Neste sábado (16), às 20h30, pela primeira vez nos 50 anos de existência do "Jornal Nacional" uma jornalista negra estará sentada na bancada. Maria Júlia Coutinho fará história – e está muito feliz com isso.

A notícia, divulgada nesta quarta-feira (13), causou verdadeira comoção. Elogios e saudações vieram de todas as partes. Para comentar o fato, Maju, como é conhecida, conversou com o UOL. Abaixo a íntegra da entrevista, feita por telefone, na tarde desta quinta-feira (14):

Por que é notícia você entrar na escala de plantonistas do JN?
Maria Julia Coutinho: Porque tem esse fato simbólico de eu ser a primeira mulher negra a ocupar a bancada. É simbólico e, infelizmente, ainda é notícia. É uma comoção para uma população representativa do país que não se viu ainda contemplada naquela bancada.

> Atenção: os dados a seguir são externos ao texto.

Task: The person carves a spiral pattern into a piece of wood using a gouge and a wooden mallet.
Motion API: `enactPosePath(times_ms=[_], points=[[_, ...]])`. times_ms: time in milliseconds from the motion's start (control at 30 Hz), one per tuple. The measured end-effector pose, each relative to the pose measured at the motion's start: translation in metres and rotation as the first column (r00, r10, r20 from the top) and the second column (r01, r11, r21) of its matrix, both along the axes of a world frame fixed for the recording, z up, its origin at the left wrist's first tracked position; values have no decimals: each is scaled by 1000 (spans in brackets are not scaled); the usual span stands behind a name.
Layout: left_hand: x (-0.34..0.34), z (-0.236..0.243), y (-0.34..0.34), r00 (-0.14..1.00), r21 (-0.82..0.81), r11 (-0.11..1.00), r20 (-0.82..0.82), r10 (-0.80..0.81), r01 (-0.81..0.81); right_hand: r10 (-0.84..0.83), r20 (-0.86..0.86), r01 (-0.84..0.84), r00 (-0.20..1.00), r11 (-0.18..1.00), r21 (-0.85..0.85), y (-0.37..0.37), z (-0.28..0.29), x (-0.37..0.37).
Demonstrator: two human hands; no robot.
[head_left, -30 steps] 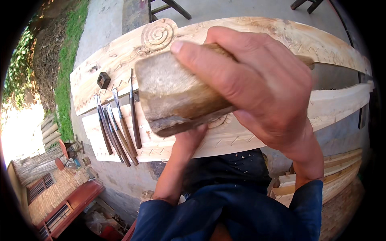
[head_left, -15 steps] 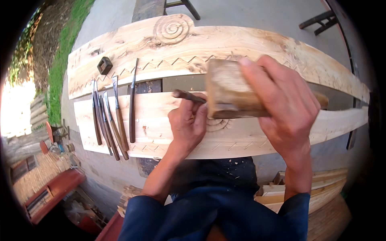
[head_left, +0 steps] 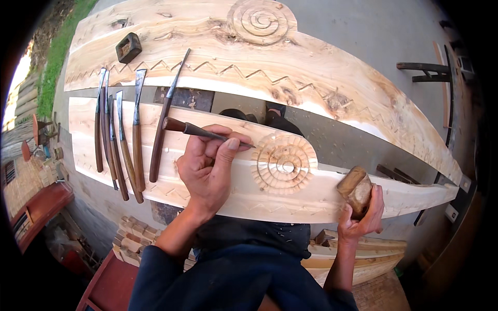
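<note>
My left hand (head_left: 205, 173) is closed around a chisel (head_left: 199, 132) with a dark wooden handle. The blade points right, its tip at the left rim of a round carving (head_left: 284, 162) with rings and scalloped edges on the near board (head_left: 228, 199). I cannot tell whether the tip touches the wood. In my right hand (head_left: 365, 212) is a worn wooden mallet (head_left: 355, 192), low over the near board to the right of the carving. Several more chisels (head_left: 137, 124) with wooden handles lie to the left, across the near board.
Beyond a gap lies a second long board (head_left: 171, 46) with a zigzag line and a carved spiral (head_left: 262, 20). A small dark hollow block (head_left: 128, 47) rests on it. A dark stool (head_left: 423, 71) stands at the far right. Stacked timber (head_left: 363, 259) lies near right.
The mallet has come down and right, away from the chisel, uncovering the round carving. The chisel now leans flatter, handle to the left. The whole view has shifted closer to the boards.
</note>
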State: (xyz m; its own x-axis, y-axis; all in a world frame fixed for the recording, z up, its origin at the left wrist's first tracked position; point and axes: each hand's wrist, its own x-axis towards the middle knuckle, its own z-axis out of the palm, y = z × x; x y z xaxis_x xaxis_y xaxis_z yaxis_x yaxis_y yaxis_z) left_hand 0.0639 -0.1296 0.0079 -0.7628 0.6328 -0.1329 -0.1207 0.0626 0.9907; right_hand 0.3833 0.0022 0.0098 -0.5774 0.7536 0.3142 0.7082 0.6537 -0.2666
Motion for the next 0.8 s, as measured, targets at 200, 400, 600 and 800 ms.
enactPosePath(times_ms=[200, 400, 600, 800], points=[[0, -5, 13, 995, 28, 995, -24, -99, 100, 29, 87, -36, 996, 995, 88, 0, -5, -3], [6, -7, 22, 990, 112, 984, -14, -141, 141, 33, 69, -39, 997, 995, 92, 0, -5, -6], [9, -9, 20, 970, -10, 985, -168, -174, 175, 35, 66, -42, 997, 994, 101, 0, -4, -8], [10, -11, 19, 947, -52, 978, -246, -209, 202, 32, 44, -36, 999, 994, 106, 0, -4, -7]])
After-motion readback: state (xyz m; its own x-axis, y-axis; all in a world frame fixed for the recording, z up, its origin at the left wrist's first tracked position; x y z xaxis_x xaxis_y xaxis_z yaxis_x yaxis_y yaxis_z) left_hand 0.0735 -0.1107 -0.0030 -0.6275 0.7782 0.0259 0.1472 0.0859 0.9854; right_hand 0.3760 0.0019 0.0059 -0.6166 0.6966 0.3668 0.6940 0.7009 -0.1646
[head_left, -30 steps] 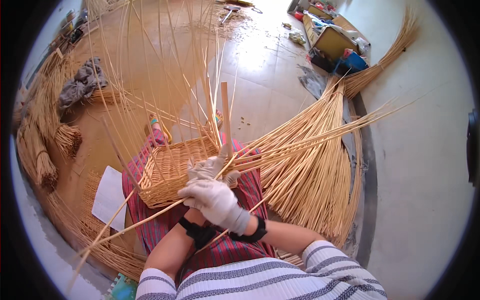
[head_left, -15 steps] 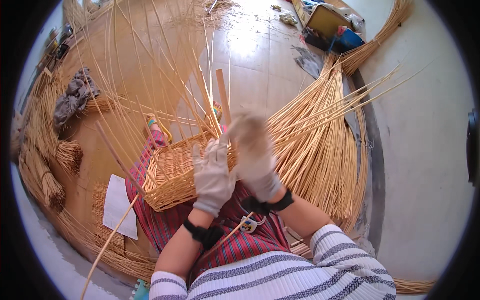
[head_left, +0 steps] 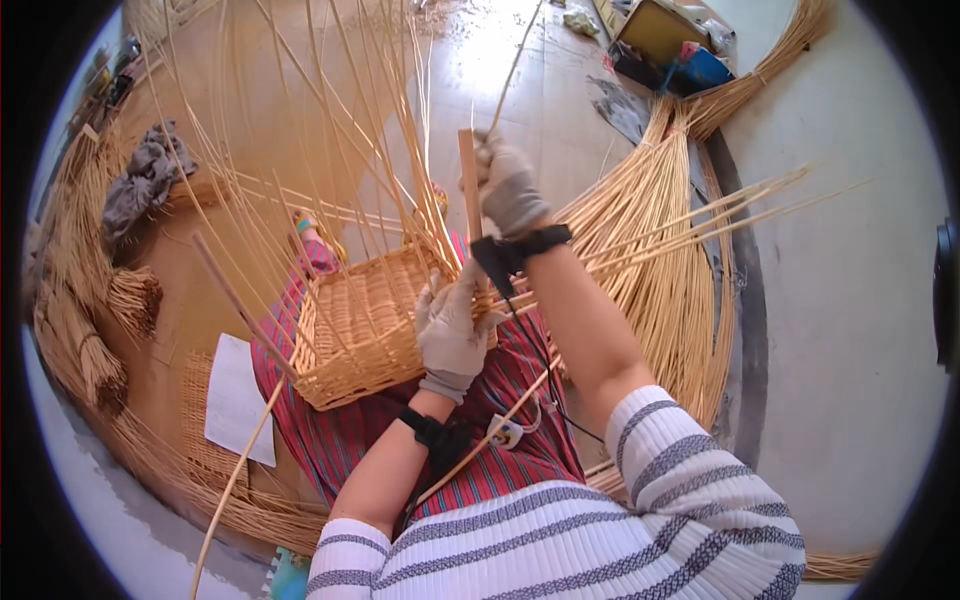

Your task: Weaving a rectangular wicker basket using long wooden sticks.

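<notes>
A half-woven wicker basket (head_left: pixel 345 355) with long upright rods rests on my lap over striped red cloth. My left hand (head_left: pixel 448 332), in a pale glove, grips its right near corner beside an upright wooden stick (head_left: pixel 468 180). My right hand (head_left: pixel 508 183), also gloved, is raised just right of that stick's top, closed on a thin rod (head_left: pixel 520 60) that rises toward the top of the view. A second stick (head_left: pixel 245 305) stands at the basket's left corner. Loose rods extend from the basket to the right.
A fan of cane (head_left: pixel 660 320) lies right, another bundle (head_left: pixel 760 70) behind it. Cane bundles (head_left: pixel 95 365), grey cloth (head_left: pixel 145 180), a white sheet (head_left: pixel 228 390) and a woven panel (head_left: pixel 195 450) lie left. A box (head_left: pixel 655 45) and blue container (head_left: pixel 700 75) stand upper right.
My right hand has swept from low over the basket's near side up and away, now holding a rod pointing upward. My left hand stays at the basket's near right part.
</notes>
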Demonstrator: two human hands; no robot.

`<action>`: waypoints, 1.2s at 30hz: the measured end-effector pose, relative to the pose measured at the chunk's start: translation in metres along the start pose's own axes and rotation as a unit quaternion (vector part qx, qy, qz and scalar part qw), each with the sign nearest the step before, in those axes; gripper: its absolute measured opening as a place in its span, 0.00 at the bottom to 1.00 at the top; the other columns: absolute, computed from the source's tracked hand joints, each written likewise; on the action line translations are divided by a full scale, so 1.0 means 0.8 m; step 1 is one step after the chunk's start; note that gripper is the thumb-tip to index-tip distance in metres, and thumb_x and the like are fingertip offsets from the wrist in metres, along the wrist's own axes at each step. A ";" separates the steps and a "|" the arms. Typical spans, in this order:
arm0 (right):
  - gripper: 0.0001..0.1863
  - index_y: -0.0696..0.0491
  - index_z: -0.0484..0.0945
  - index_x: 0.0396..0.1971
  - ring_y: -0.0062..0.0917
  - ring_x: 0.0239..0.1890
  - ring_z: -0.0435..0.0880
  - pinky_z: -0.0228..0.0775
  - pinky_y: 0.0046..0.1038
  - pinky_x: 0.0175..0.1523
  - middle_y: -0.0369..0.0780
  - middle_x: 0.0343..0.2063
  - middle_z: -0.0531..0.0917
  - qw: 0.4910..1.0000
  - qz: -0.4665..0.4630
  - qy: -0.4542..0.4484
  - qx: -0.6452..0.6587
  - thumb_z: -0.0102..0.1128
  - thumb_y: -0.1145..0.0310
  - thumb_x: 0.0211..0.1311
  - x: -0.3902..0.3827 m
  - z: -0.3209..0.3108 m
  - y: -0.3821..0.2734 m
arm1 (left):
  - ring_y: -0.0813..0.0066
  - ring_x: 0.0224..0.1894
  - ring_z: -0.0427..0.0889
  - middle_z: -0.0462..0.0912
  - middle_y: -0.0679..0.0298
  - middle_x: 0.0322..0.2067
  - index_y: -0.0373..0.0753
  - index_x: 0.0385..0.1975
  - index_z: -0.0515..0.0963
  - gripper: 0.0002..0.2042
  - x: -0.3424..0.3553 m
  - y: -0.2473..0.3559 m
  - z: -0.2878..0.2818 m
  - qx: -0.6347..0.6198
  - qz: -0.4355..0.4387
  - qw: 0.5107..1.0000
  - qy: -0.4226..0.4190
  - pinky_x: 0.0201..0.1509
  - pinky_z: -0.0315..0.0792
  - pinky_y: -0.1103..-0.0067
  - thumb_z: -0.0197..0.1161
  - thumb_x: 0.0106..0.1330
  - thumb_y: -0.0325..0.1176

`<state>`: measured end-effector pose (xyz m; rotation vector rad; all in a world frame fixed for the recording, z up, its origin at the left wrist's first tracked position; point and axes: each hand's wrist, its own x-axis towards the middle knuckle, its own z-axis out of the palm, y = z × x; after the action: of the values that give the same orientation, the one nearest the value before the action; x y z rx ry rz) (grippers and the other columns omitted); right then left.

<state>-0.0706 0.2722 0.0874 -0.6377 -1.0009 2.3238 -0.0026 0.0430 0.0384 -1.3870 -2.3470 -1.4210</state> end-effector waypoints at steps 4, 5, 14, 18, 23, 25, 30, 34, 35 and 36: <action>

Isso explica também os muitos elogios? Tanta gente se manifestou, William Bonner, Marcio Gomes, Leticia Colin…

Tem duas coisas aí. Uma é esta comoção. No caso dos meus colegas, são pessoas que estão diretamente comigo e sabem da minha trajetória. Consideram isso uma conquista mesmo. Para os outros, que não me conhecem, realmente é uma comoção pelo simbolismo da representatividade de ser uma mulher negra na bancada do telejornal mais importante do país.

Como foi a repercussão? O que mais você ouviu?
Não consegui parar para ver direito. Foi um turbilhão de mensagens. Não dava para acompanhar enquanto sigo no dia-a-dia. Ouvi muitos elogios. É até assustador. É um comoção que, juro, eu não esperava.

Sinal de que havia realmente algo faltando?
Tem de fato uma sub-representação. E as pessoas realmente estavam carentes disso. Ao observarem que há uma chance desse quadro começar a mudar…Tem a Zileide no JH, temos Heraldo no JN e na GloboNews…Obviamente que eu quero que chegue o tempo em que não se fale mais nisso, que sejamos confundidos… O meu sonho é que, realmente, isso não seja mais notícia um dia.

Houve ofensas?
Alguém falou mal? Me conta. Não tive tempo de olhar detalhadamente. Depois do que eu passei eu estou preparada. Faz parte do jogo. Com ofensas criminosas a gente age como fez da outra vez, usando da lei para coibir. E se forem coisas muito bobas, eu não dou ouvidos.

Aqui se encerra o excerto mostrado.